> [WORK TO BE COMPLETED] Quote every line of the data below as it stands, omitting pictures.
:: DATA EXTRACT
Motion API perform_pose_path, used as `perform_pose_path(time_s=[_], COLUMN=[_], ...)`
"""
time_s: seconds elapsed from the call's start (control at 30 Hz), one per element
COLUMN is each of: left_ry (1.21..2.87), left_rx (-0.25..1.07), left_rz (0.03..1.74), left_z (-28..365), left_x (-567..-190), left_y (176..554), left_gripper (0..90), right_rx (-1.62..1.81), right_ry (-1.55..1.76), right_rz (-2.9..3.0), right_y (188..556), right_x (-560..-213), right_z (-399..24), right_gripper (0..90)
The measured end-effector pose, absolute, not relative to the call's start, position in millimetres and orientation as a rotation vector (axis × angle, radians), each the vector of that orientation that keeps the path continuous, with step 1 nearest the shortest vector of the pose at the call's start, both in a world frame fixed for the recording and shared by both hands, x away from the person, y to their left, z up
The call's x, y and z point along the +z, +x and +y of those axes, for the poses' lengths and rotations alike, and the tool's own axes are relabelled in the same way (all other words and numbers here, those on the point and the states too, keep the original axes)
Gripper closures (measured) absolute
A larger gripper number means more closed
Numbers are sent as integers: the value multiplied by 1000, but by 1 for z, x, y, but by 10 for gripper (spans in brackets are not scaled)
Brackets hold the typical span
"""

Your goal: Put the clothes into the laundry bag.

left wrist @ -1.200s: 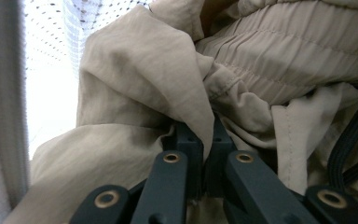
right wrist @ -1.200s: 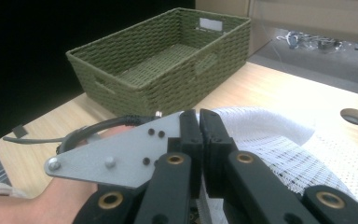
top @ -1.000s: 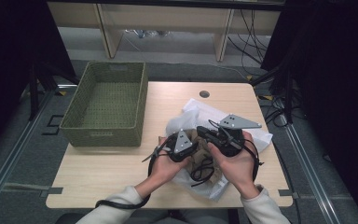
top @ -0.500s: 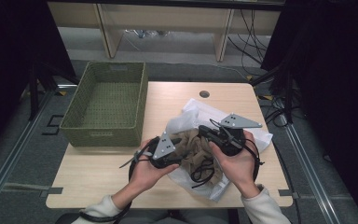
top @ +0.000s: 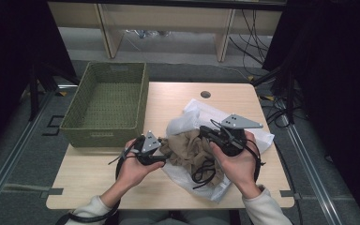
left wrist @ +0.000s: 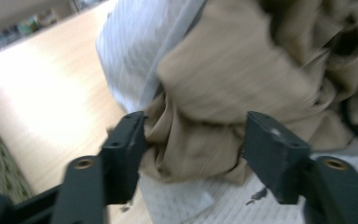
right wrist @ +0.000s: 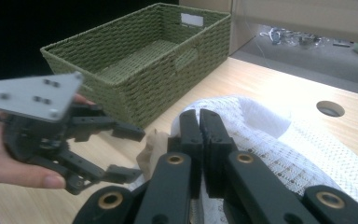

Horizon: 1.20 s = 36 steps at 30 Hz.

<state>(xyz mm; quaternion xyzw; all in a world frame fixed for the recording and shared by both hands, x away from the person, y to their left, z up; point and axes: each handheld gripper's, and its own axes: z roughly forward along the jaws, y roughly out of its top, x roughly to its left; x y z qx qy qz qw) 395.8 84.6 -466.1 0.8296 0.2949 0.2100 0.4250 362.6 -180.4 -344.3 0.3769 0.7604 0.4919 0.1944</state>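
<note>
A crumpled tan cloth garment [top: 192, 150] is seen on a white mesh laundry bag [top: 201, 115] near the right of the light wooden table [top: 98, 187]. The left gripper [left wrist: 191, 154] has just been opened; its jaws stand apart beside the garment's fold. The right gripper [right wrist: 199, 128] is pressed together on the bag's mesh. A green woven basket [top: 108, 103] is set far left.

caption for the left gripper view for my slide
Open left gripper, jaws just opened, framing bunched tan cloth on a white mesh bag.
</note>
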Motion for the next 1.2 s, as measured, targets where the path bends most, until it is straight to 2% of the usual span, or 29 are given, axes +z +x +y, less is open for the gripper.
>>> perform_pose_path(time_s=[0.07,0.2,0.23,0.33,0.43,0.53,0.57,0.87,1.0,1.2], left_ry=[2111,2164,2187,2230,2236,2214,2210,1965,1875,1784], left_rx=[535,594,614,625,616,556,537,353,358,477], left_rz=[738,690,677,654,642,654,664,641,594,568], left_z=[84,78,77,72,65,60,59,45,33,12], left_x=[-471,-479,-482,-486,-488,-488,-486,-456,-443,-440], left_y=[401,409,411,411,408,407,406,383,374,378], left_gripper=[314,296,328,524,677,840,870,885,886,883], right_rx=[1378,1375,1390,1368,1358,1365,1369,1366,1374,1412], right_ry=[1070,1053,1049,1062,1048,1049,1048,1030,1056,1028], right_rz=[2122,2132,2131,2125,2127,2143,2143,2151,2167,2167], right_y=[362,363,364,363,365,365,365,365,359,356], right_x=[-345,-345,-346,-346,-347,-348,-349,-350,-348,-345], right_z=[-179,-180,-179,-179,-179,-179,-178,-175,-170,-167], right_gripper=[898,898,897,897,897,897,897,897,898,897])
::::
> [REPLY TO THE TASK]
Motion API perform_pose_path, used as `perform_pose_path(time_s=[_], COLUMN=[_], ...)`
"""
time_s: seconds elapsed from the call's start (control at 30 Hz), one per element
COLUMN is each of: left_ry (1.21..2.87), left_rx (-0.25..1.07), left_rz (0.03..1.74), left_z (-28..365), left_x (-567..-190), left_y (176..554), left_gripper (0..90), right_rx (-1.62..1.81), right_ry (-1.55..1.76), right_rz (-2.9..3.0), right_y (188..556), right_x (-560..-213), right_z (-399..24), right_gripper (0..90)
The measured end-effector pose, absolute, not relative to the call's start, position in millimetres and orientation as a rotation vector (axis × angle, radians), each the vector of that orientation that keeps the path continuous, with step 1 nearest the shortest vector of the pose at the call's start, both in a world frame fixed for the recording and shared by both hands, x away from the person, y to their left, z up
The call's x, y and z point along the +z, +x and +y of those axes, for the poses' lengths and rotations alike, and the tool's own axes are relabelled in the same way (all other words and numbers here, those on the point and the states too, keep the original axes)
Gripper closures (measured) absolute
A larger gripper number means more closed
Numbers are sent as integers: the value multiplied by 1000, but by 1 for z, x, y, but by 10 for gripper (spans in brackets are not scaled)
Brackets hold the typical span
"""

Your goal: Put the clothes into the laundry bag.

left wrist @ -1.200s: 
right wrist @ -1.200s: 
top @ -1.000s: 
top @ -0.500s: 
top @ +0.000s: 
left wrist @ +0.000s: 
right wrist @ +0.000s: 

Horizon: 1.20 s = 36 steps at 30 Hz.

<state>(xyz mm; quaternion xyzw; all in a world frame fixed for the recording and shared by both hands, x away from the person, y to their left, z up; point and axes: each handheld gripper's, and its own axes: z roughly forward along the jaws, y roughly out of its top, x roughly to its left; x y z qx qy qz qw) 395.8 84.6 -466.1 0.8296 0.2949 0.2100 0.4250 362.6 -180.4 -344.3 0.3769 0.7604 0.4919 0.1944</state>
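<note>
A crumpled tan cloth garment [top: 192, 150] is seen on a white mesh laundry bag [top: 201, 115] near the right of the light wooden table [top: 98, 187]. The left gripper [left wrist: 191, 154] has just been opened; its jaws stand apart beside the garment's fold. The right gripper [right wrist: 199, 128] is pressed together on the bag's mesh. A green woven basket [top: 108, 103] is set far left.

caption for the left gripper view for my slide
Open left gripper, jaws just opened, framing bunched tan cloth on a white mesh bag.
</note>
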Motion for the next 1.2 s, as measured, targets where the path bends most, until it is straight to 2% of the usual span, or 29 are given, axes +z +x +y, less is open for the gripper.
>>> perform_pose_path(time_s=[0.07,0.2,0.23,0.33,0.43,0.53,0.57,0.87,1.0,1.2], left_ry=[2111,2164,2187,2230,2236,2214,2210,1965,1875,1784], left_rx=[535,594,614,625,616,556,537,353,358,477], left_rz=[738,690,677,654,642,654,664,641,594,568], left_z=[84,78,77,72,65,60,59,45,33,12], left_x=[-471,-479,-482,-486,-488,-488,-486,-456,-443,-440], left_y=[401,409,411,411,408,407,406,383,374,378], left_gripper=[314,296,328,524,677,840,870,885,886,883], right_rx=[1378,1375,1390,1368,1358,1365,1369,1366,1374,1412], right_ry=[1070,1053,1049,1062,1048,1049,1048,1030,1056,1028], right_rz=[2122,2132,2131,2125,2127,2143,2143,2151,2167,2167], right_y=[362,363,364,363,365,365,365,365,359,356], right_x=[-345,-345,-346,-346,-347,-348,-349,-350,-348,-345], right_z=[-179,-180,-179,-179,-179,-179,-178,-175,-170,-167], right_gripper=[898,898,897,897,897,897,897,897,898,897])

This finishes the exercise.